Mort d’une garce de Colin Dexter

The wench is dead

Mort d’une garce

Le dimanche 5 septembre 2004 par Sheherazade

L’inspecteur en chef Morse, cloué sur un lit d’hôpital avec un ulcère perforé, reçoit un petit livre édité par le cercle culturel d’Oxford et relatant un crime sur le Canal au 19ème siècle.

A cette époque, Joanna Franks, une jeune femme désireuse de voyager à peu de frais (le train coûtait une fortune) paie son passage sur une péniche. Son cadavre sera découvert peu après quasi défiguré, portant des traces de viol et, bizarrement, sans ses chaussures.

Morse est aussi perplexe parce que sans raison apparente elle s’est mise à avoir des troubles du comportement. Le cadavre ayant été reconnu par son époux, grâce à un grain de beauté derrière l’oreille, les 4 membres de l’équipage sont condamnés à mort. Trois seront pendus et le 4ème est envoyé en Australie, terre des bagnards anglais au 19ème siècle.

L’inspecteur, de plus en plus intrigué par ce qu’il lit, commence à se demander si l’équipage était réellement coupable ; il charge son fidèle sergent Lewis ainsi qu’à une visiteuse bibliothécaire, à qui il fait du charme, de l’aider à trouver plus de renseignements sur cette affaire. Tous trois se prennent au jeu et tentent de rassembler des éléments qui confirmeraient (trop tard hélas) que l’équipage était effectivement innocent du meurtre, mais non du vol dont ils étaient accusés. C’est dans le Londres contemporain qu’il découvrira la vérité sur cette sinistre affaire.

L’inspecteur E. Morse a quelques points communs avec notre ami l’inspecteur Wallander : il boit comme un trou, se nourrit mal (c’est ce qui l’a mené à l’hôpital d’ailleurs), il tombe facilement amoureux et il est profondément désabusé.

Il est aussi grand amateur d’opéras et de mots croisés, c’est un érudit en poésie ancienne et musique classique. En dehors de cela il est totalement misanthrope et misogyne, sans oublier assez avare.

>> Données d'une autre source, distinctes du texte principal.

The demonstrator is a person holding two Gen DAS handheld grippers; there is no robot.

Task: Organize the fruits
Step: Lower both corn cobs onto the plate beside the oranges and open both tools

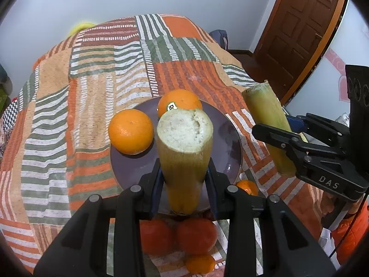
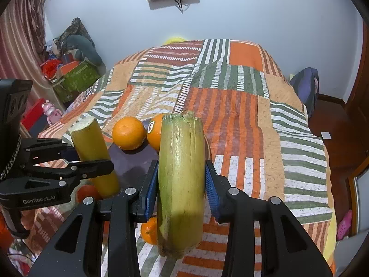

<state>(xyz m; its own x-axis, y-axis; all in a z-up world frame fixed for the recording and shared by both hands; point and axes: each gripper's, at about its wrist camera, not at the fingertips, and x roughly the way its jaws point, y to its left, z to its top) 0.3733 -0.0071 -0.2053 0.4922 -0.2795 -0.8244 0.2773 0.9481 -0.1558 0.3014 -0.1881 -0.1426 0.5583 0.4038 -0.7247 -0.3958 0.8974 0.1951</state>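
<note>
My left gripper (image 1: 184,173) is shut on a yellowish sugarcane piece (image 1: 184,138), held upright over the near part of a dark purple plate (image 1: 129,168). Two oranges rest on the plate's far side: a plain one (image 1: 131,132) at the left rim and a stickered one (image 1: 180,102) behind. To the right, my right gripper (image 1: 288,129) is shut on a greener sugarcane piece (image 1: 265,110). In the right wrist view that green piece (image 2: 182,173) stands between the blue pads (image 2: 211,184) of the right gripper (image 2: 182,184), and the left gripper (image 2: 91,157) holds the yellow piece (image 2: 92,143) beside the plate (image 2: 136,159).
Everything lies on a bed with a striped patchwork cover (image 1: 92,92). Two red round fruits (image 1: 175,235) and small oranges (image 1: 248,187) (image 1: 200,263) (image 2: 148,230) lie near the plate's front. Boxes and clutter (image 2: 73,76) stand left of the bed, a backpack (image 2: 306,85) and wooden door (image 1: 299,30) right.
</note>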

De plus, il traite son dévoué sergent Lewis avec une désinvolture qui frise le total manque de respect !

Il y a pas mal d’ambiance dans cette aventure-ci de Morse et Lewis, aussi bien celle du 19ème siècle, que celle de l’hôpital où Morse se dispute avec l’infirmière en chef et râle sur tout et tout le monde, sauf la charmante visiteuse.

Colin Dexter est comme son personnage un érudit, ancien professeur d’Oxford et grand spécialiste de mots croisés). Il a inventé Morse en 1972, pendant des vacances plutôt pluvieuses au Pays de Galles : après avoir lu 2 médiocres romans policiers il s’est dit qu’il pouvait faire mieux.

L’excellent comédien britannique John Thaw, grand ami de Colin Dexter, qui a rendu Morse célèbre à la télévision, a malheureusement perdu son combat contre le cancer. En hommage à son ami disparu, l’auteur a "tué" le personnage de Morse car il estime qu’aucun autre comédien ne pourra l’interpréter aussi bien.

La dernière enquête de Morse sera aussi la dernière apparition télévisée de John Thaw .


  • > Mort d’une garce  7 septembre 2004

    Inconditionnelle des romans policiers anglais style puzzle depuis ma découverte d’Agatha Christie, il y a une dizaine d’années, je suis sans cesse à la recherche d’auteurs de la même veine. Souvent déçue, j’ai parfois de bonnes surprises. C’est le cas avec les enquêtes de l’inspecteur Morse, écrites par Colin Dexter.

    Anti-héros par excellence, ventripotent, alcoolique, ronchon et asocial, l’inspecteur Morse n’en demeure pas moins un fin limier qui résout les énigmes grâce à ses "petites cellules grises", dans la plus pure tradition britannique. Surdoué des mots croisés, lecteur assidu des grands classiques et connaisseur en musique classique, notre détective se révèle aussi, malgré des manières et un physique antipathiques, un grand séducteur. A chaque enquête correspond une conquête. La série comporte treize volumes.

    Un très bon roman policier et une agréable lecture, malgré un schéma maintes fois utilisé. L’inspecteur Morse n’est pas le premier enquêteur à résoudre une énigme vieille de 100 ans. Je conseille ces livres aux amateurs d’Agatha Christie, même si certains trouveront le rythme parfois long et lent.